The Central Bank (CB) is rejecting suggestions that state entities are acting in concert when they purchased some stakes in public listed banks recently.
The Employees’ Provident Fund (EPF), Bank of Ceylon (BOC), Employees’ Trust Fund (ETF), National Savings Bank (NSB) and Sri Lanka Insurance Corporation (SLIC) paid Rs. 4.6 billion for a 13.6% stake in Hatton National Bank (HNB) last week.
Analysts argue saying these institutions which are state owned can be construed as acting in concert – simply because they are all connected to one party which is the government. But CB says this is not the case. “Acting in concert is well defined in the Banking Act. Just because these are public institutions owning substantial stakes in banks will not mean they’re acting in concert,” K.G.D.D. Dheerasinghe, Deputy Governor CB told the Business Times.
“Acting in concert is a generic term. Unless proven in a court of law, we cannot pass judgment about these entities,” he added.
He also said these are mutually exclusive institutions who have got their own interests.

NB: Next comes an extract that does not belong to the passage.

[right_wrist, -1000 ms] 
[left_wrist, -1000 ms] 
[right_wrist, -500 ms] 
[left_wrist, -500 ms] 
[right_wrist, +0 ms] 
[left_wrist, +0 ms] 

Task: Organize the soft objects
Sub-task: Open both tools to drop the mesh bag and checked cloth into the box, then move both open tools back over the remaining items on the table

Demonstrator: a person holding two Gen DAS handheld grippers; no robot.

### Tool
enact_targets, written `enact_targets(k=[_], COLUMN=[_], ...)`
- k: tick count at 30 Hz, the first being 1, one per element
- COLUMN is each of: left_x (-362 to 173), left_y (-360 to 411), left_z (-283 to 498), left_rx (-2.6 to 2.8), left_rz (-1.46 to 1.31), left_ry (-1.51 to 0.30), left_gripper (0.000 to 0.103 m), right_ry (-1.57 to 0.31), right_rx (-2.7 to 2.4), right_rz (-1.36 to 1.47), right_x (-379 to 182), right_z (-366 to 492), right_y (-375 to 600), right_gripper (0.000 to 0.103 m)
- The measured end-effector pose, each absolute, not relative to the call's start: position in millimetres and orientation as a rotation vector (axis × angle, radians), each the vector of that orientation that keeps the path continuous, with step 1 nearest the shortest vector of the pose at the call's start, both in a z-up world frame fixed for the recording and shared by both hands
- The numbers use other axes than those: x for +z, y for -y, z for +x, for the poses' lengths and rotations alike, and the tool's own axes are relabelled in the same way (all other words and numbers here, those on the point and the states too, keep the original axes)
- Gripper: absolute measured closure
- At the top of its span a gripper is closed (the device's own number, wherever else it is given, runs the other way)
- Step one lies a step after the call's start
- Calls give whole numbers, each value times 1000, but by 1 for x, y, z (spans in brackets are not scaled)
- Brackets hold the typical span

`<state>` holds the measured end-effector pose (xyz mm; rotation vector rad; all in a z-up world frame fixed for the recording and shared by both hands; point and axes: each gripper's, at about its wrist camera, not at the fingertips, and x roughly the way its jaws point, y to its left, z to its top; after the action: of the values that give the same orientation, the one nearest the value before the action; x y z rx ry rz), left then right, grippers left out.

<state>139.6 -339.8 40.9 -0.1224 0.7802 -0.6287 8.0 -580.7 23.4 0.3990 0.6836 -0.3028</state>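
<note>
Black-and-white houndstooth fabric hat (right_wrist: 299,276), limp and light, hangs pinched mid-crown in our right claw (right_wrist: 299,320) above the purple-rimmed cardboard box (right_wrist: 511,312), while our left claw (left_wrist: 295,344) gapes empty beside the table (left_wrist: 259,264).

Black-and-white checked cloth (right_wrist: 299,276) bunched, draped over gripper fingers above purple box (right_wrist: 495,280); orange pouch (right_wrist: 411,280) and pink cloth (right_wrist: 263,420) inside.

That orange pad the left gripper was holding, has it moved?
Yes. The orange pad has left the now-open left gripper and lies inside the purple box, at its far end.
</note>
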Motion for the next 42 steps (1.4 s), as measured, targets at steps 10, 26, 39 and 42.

However analysts said that acting in concert should not apply only to one party. Section 12 of the Banking Act says an individual, partnership or corporate body shall not either directly or indirectly or through a nominee or acting in concert with any other individual, partnership or corporate body acquire a material interest in a licensed commercial bank without the prior written approval of the Monetary Board. The maximum holding per individual or institution is 10 %.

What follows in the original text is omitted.